When using a tankless as a boiler it's important to not over-fire or over pump the tankless or it won't last very long. Many on-line kits are just crazy on both accounts. Design your system- don't hack it. A flow of 1.5-3 gpm through the tankless would be a safe range for most. Higher than that will wear out the flow sensors, or even erode the internal plumbing. If it needs more heat to meet design conditions, raise the output temperature. These things are designed to do really well with low flow and high delta-Ts, and if you over pump them the delta-T drops. A flow of 2 GPM at a delta-T of 30F is 30,000 BTU/hr which is more than enough heat for most reasonably tight homes in GA.

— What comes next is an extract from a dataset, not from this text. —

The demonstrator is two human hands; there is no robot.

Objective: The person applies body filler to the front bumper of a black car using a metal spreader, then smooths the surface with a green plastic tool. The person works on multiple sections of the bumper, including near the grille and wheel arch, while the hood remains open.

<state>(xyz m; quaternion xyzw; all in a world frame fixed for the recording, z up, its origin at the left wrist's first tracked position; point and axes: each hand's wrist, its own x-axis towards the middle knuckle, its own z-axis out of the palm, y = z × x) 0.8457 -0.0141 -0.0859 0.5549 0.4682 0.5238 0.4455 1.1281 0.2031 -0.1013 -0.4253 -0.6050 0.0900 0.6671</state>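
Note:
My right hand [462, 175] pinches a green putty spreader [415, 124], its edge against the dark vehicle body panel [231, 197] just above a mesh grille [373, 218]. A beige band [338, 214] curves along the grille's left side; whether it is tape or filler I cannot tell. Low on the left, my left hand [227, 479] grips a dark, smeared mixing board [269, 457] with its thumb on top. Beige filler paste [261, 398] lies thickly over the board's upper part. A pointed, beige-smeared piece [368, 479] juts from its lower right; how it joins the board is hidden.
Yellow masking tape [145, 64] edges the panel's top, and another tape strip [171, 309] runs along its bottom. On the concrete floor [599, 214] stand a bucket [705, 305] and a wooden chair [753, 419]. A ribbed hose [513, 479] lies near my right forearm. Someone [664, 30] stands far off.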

The pumping head of tankless water heaters is pretty high, and in many /most radiant slabs it will have to be plumbed primary/secondary ,and sometimes it needs a thermally massive hydraulic separator (rather than closely spaced tees) to keep it from short cycling.

Open radiant heating systems have pathogen risks due to stagnation at tepid temperatures, and are disallowed in some states for that reason.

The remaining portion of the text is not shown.